→ **Exercise**: Scan the listing for the word "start" and give the number of lines where it appears, with no other text.

→ **Information shown**:
╭──

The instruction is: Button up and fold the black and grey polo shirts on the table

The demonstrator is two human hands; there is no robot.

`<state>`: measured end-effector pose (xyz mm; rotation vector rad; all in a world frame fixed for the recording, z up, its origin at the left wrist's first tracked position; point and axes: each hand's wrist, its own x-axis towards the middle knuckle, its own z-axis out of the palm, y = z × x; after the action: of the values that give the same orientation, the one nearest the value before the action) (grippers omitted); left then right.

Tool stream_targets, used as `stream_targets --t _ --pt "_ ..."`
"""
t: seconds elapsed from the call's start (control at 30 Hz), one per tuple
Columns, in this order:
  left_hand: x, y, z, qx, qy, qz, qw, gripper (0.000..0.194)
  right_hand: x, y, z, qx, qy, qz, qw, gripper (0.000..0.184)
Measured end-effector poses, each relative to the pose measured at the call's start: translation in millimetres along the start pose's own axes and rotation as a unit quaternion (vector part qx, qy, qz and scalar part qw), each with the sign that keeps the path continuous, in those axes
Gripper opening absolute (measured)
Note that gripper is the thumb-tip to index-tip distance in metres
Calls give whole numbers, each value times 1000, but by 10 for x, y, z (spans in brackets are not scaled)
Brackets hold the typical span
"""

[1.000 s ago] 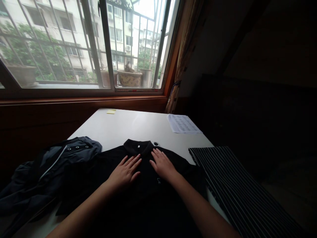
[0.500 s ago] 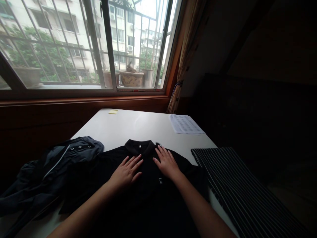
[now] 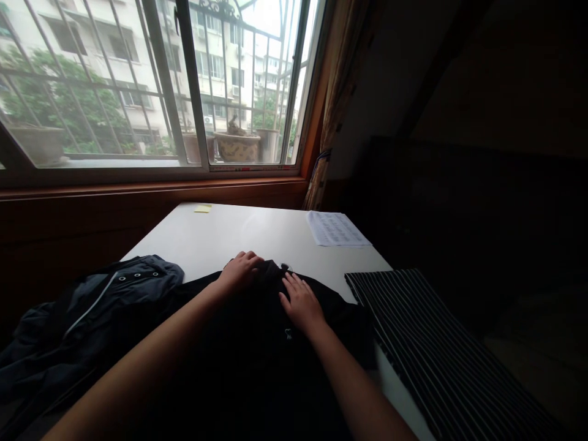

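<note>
A black polo shirt with a small pale chest emblem lies spread over the front of the table, collar pointing away from me. Up at the left side of the collar is my left hand, its fingers bent over the cloth and closed on it; the hand covers much of the collar. My right hand rests flat on the shirt below the right shoulder, fingers stretched out, holding nothing. Just beyond its fingertips, a small round dark-and-white object shows at the collar's edge; I cannot make out what it is.
A crumpled dark grey garment with eyelets lies at the left. To the right is a black striped cloth. Printed papers and a yellow sticky note lie on the white table, below a barred window.
My left hand has moved up from lying flat on the shirt's chest to the collar and has closed on it. The collar is now bunched. My right hand stays flat on the shirt.
</note>
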<state>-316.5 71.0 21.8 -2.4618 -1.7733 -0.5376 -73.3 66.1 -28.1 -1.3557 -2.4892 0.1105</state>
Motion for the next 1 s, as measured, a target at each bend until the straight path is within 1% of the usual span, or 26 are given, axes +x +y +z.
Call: stream_targets --t 0.07,0.13,0.2,0.27,0.37,0.5,0.67,0.73,0.83,1.0 --pt "200 -14 140 -2 -8 23 1000 42 -16 -1 -14 7 16 -6 1000 50" --pt "348 -5 268 -5 -20 50 999 46 -26 -6 -32 13 27 -11 999 48" --pt "452 7 358 -7 -32 75 997 43 -29 -13 -51 14 32 -14 999 47" --pt "520 6 404 -4 -37 91 995 36 -30 -20 -67 12 34 -15 999 46" --pt "567 -22 424 11 -24 94 995 27 -32 -24 -76 10 37 -12 999 45" --pt "561 -86 461 35 1 78 996 25 -52 -20 -48 6 31 4 999 46" --pt "539 -155 529 46 15 69 996 25 -137 27 -45 -13 -11 20 1000 53" --pt "535 -169 536 47 17 73 996 24 -210 99 -90 -20 -30 22 999 57" --pt "530 -176 531 47 24 78 996 24 -380 287 -188 -31 -53 28 998 60" --pt "524 -172 531 41 39 79 995 20 -753 632 -329 -45 -50 46 997 62"
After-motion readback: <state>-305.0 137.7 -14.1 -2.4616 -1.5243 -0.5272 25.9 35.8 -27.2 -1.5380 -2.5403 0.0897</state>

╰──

→ **Solution below**: 2